Recordemos un dato clave: Torres fue galardonado con el premio Argentores Latinoamérica, que consistió en la edición del mismo y una suma de 10.000 dólares, además de una estatuilla especialmente creada por la escultora Marina Dogliotti. Paz Alicia Garcíadiego (México), Mariana Rondón (Venezuela) y Jorge Goldenberg (Argentina) fueron los integrantes del jurado internacional, encargado de evaluar los trabajos. El jurado eligió a Torres “por la consistencia y complejidad de sus personajes principales, por la fluidez con la que se desarrollan las situaciones, por la naturalidad con la que se instalan las atmósferas y, en general, por el criterio de economía narrativa con el que se construye la totalidad del relato”. 

 

Cómo se gestó el guion

 La prensa presente en el festival, habló con Torres. Aquí reproducimos tramos de un reportaje en el que Torres cuenta acerca del proceso de la construcción de la historia:

“-El guión tuvo un largo recorrido por talleres, laboratorios y fondos de ayuda de festivales. ¿Cómo fue el proceso, en qué ayudó y en qué fue cambiando?

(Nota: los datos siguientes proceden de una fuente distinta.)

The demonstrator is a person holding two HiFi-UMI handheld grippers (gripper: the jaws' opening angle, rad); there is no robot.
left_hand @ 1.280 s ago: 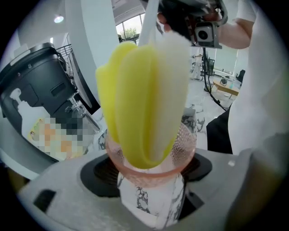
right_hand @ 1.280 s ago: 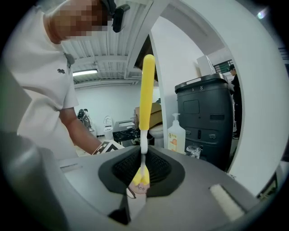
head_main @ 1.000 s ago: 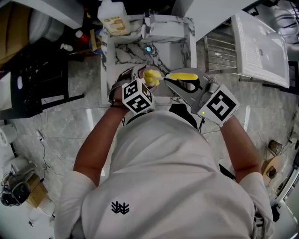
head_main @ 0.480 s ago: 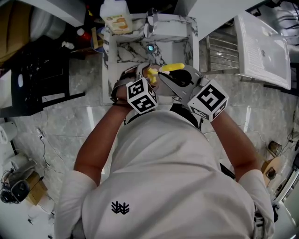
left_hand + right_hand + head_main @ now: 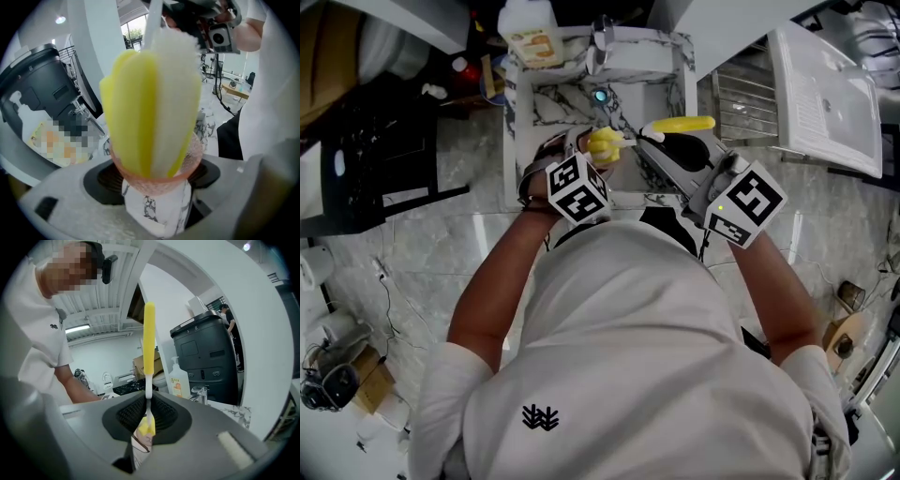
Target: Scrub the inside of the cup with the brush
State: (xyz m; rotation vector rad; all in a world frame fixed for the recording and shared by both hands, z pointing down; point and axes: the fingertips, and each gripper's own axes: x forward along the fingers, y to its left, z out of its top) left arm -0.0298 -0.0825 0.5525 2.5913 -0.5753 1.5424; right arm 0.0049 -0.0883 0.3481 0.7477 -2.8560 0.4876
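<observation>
A person leans over a marbled sink (image 5: 555, 101). The left gripper (image 5: 157, 185) is clamped around a pink textured glass cup (image 5: 140, 174), held over the sink's near edge. The right gripper (image 5: 147, 418) pinches the thin white stem of a yellow-handled brush (image 5: 149, 333). Its yellow-and-white sponge head (image 5: 150, 93) sits in the cup's mouth. Compared with half a second ago, the right gripper and brush handle have swung out to the right, while the cup has barely shifted.
</observation>
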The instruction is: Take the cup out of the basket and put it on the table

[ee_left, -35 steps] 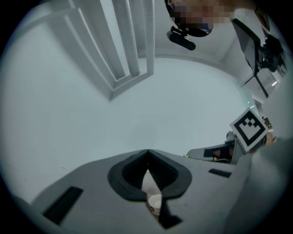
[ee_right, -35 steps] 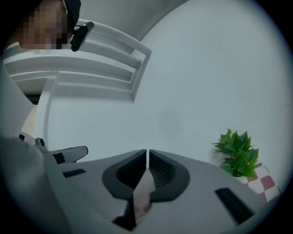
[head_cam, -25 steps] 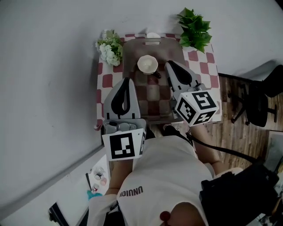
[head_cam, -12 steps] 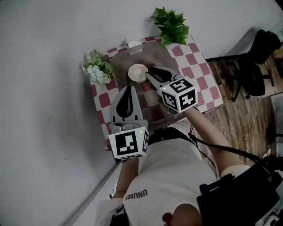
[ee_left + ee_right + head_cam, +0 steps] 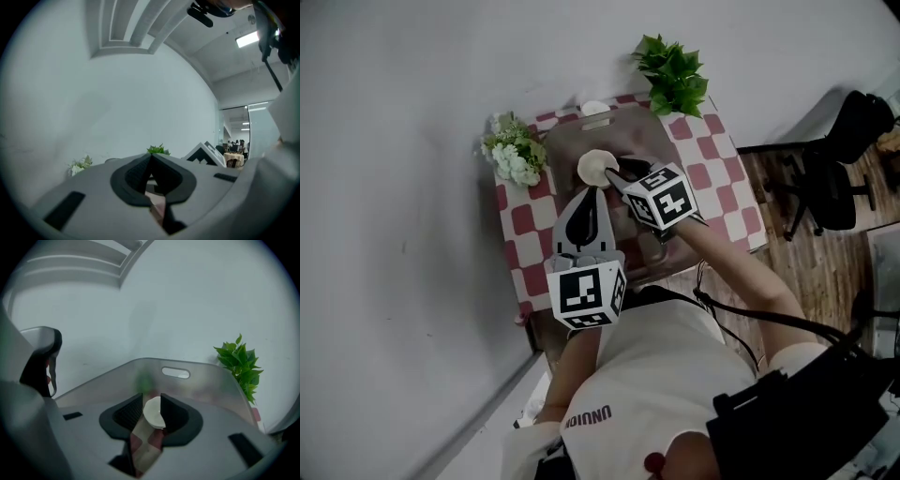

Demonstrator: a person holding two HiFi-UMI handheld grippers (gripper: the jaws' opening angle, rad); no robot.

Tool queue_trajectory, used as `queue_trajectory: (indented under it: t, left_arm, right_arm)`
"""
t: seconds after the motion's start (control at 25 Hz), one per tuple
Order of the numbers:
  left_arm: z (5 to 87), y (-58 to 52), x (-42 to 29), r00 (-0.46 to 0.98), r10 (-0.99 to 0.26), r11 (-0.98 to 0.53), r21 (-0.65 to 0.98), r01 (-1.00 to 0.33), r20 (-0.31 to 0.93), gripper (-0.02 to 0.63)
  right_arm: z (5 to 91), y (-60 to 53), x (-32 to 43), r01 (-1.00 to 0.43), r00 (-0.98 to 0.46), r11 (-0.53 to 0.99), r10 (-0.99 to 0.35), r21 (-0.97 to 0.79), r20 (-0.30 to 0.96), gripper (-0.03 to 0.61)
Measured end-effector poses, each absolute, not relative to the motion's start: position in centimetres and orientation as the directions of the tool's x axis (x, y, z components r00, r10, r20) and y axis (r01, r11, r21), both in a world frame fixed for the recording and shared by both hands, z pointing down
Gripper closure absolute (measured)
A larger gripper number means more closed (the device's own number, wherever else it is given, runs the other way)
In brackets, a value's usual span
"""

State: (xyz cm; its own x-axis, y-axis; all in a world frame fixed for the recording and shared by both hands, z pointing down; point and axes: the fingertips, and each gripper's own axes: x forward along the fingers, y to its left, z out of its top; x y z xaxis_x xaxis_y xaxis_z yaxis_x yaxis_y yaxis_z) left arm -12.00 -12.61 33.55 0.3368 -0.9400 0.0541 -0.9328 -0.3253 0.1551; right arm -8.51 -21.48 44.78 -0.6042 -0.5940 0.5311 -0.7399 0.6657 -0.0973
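A white cup (image 5: 594,167) stands inside the translucent grey basket (image 5: 649,131) on the checkered table (image 5: 724,178). My right gripper (image 5: 613,174) reaches down into the basket from the right, its tips right beside the cup. In the right gripper view its jaws have just been opening and stand apart, with the cup (image 5: 153,412) showing in the gap between them; the pads do not squeeze it. My left gripper (image 5: 588,195) hovers at the basket's near left side, away from the cup. Its tips (image 5: 151,157) meet with nothing held.
White flowers (image 5: 514,155) stand at the table's left back corner and a green plant (image 5: 673,73) at the right back corner. The basket's far wall with a handle slot (image 5: 176,373) rises behind the cup. An office chair (image 5: 842,159) stands on the wooden floor to the right.
The right gripper has come down into the basket to the cup and its jaws have parted. The left gripper has sunk a little, staying shut.
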Motion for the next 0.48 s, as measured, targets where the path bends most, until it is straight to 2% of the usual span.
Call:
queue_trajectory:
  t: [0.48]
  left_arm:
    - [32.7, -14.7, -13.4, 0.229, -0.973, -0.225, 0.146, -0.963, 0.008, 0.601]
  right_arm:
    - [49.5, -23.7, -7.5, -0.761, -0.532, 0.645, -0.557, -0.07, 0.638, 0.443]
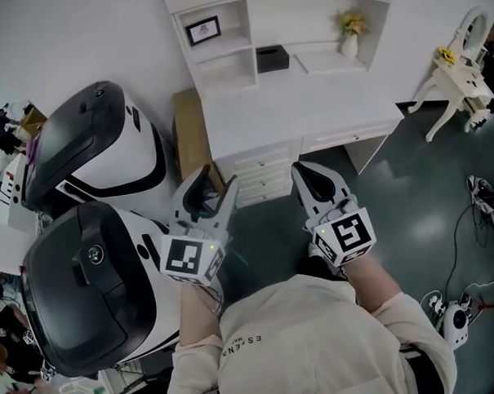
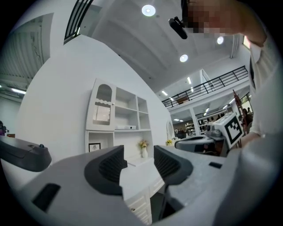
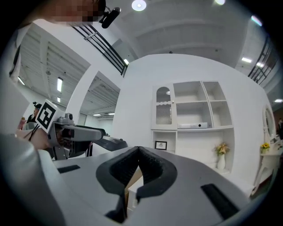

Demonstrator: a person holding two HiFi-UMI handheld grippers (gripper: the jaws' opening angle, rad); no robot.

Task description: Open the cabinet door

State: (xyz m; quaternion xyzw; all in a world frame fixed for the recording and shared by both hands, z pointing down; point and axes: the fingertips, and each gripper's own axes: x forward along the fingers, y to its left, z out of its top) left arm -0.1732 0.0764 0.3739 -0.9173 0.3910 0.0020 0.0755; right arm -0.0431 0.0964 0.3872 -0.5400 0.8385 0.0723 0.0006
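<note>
A white desk with a shelf hutch (image 1: 308, 108) stands against the wall ahead of me. The hutch's glass-fronted arched cabinet door (image 2: 102, 108) sits at its upper left and looks closed; it also shows in the right gripper view (image 3: 163, 106). Both grippers are held level, short of the desk's drawers (image 1: 258, 175) and touching nothing. My left gripper (image 1: 216, 185) is open, its dark pads (image 2: 110, 170) apart with nothing between them. My right gripper (image 1: 305, 173) is shut, its ribbed pads (image 3: 148, 161) meeting at the tips, empty.
Two large black-and-white pod-shaped machines (image 1: 98, 150) (image 1: 80, 297) crowd the left side. A brown board (image 1: 191, 133) leans beside the desk. On the hutch shelves are a picture frame (image 1: 203, 29), a black box (image 1: 272, 59) and a vase of flowers (image 1: 350, 32). A white side table (image 1: 458, 81) and floor cables (image 1: 480, 198) lie to the right.
</note>
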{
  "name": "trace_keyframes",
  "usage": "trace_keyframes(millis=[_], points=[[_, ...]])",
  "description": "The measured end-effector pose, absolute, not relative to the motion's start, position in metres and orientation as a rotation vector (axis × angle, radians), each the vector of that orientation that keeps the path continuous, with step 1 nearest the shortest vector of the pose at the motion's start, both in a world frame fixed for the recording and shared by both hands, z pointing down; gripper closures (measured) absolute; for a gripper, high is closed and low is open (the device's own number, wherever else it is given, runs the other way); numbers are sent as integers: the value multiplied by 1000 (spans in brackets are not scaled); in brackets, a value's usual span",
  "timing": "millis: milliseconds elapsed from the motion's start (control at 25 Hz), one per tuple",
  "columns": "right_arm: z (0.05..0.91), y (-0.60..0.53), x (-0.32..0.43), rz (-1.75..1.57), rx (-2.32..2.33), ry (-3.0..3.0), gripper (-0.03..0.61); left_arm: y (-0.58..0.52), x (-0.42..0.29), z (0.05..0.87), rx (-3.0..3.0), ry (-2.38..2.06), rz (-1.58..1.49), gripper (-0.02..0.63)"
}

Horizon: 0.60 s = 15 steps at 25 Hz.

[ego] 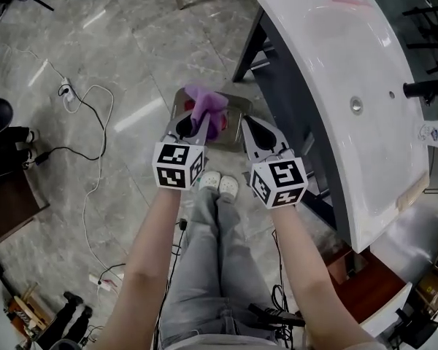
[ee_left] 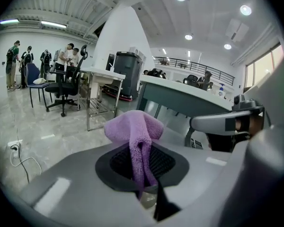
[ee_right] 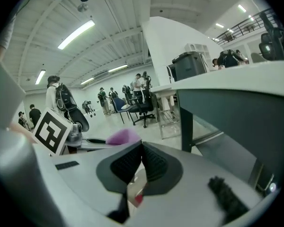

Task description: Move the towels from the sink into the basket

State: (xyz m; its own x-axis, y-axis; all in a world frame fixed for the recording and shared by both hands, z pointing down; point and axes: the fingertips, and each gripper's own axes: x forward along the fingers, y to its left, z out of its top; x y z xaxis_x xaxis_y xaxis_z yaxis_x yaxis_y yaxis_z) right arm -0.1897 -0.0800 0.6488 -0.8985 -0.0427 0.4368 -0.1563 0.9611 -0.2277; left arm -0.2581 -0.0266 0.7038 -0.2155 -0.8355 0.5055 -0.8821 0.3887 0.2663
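Both forearms reach down over the person's shoes [ego: 219, 184]. Just beyond the shoes, the left hand-held gripper [ego: 198, 122] is clamped on a purple towel [ego: 206, 105], whose bunched top stands above the jaws while a fold is pinched between the pads. The right hand-held gripper [ego: 248, 126] sits beside it, jaws together with nothing between them.

The towel hangs directly over the metal basket [ego: 237, 109] on the floor, so the drop looks close. For a clean release, I would bring the towel inside the basket's walls before opening the jaws, so no loose fold drapes over the rim, and keep the empty gripper outside the basket.

The sink [ego: 336, 86] and its dark frame [ego: 252, 46] crowd the right side. Bare floor lies to the left, apart from a trailing cable [ego: 95, 122].
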Motion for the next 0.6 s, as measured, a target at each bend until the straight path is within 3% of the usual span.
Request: trace_keyframes(millis=[600], points=[[722,-75,-193,413,128,-2572,561,-33,-259,813,1403,-1914,189,540]])
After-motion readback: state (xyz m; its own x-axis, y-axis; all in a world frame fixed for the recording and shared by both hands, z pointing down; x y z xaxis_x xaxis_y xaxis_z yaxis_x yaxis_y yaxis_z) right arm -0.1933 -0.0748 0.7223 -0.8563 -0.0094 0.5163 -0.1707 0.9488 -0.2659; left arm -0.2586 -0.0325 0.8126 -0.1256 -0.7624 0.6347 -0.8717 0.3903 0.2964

-El recorrido previo sobre todo en los talleres de guión fue fundamental, en el caso de la beca del Programa Ibermedia pude reescribir la primera versión en Madrid durante dos meses, con asesorías de gran nivel como las de David Muñoz y Jorge Goldenberg. El guión mantuvo desde el principio su forma original, pero la reescritura potenció los elementos que ya estaban presentes. Volví de España con un guión mucho más sólido y personalmente enriquecido por el intercambio con otros directores y guionistas de toda Iberoamérica que atravesaban por el mismo proceso. A partir de allí los premios al guión se fueron sumando (Argentores, Opera Prima, Gleyzer, Cuba, etc.) y, por supuesto, eso le daba mayor solidez al proyecto. Pero aun así los fondos no eran suficientes como para llevar adelante la película y la financiación definitiva tardó en completarse. La coproducción con Francia sin contar con fondos de ayuda europeos y sólo basada en el interés de los coproductores franceses por el guión, además de inédita, fue determinante a la hora de poder llevar adelante la producción de la película. El guión siguió sufriendo cambios durante la preproducción, por cuestiones de producción tuve que eliminar casi veinte paginas a sólo un mes de comenzar a filmar, pero el trabajo previo en los talleres me ayudó a entender que el relato podía sobrevivir inclusive a esos recortes.”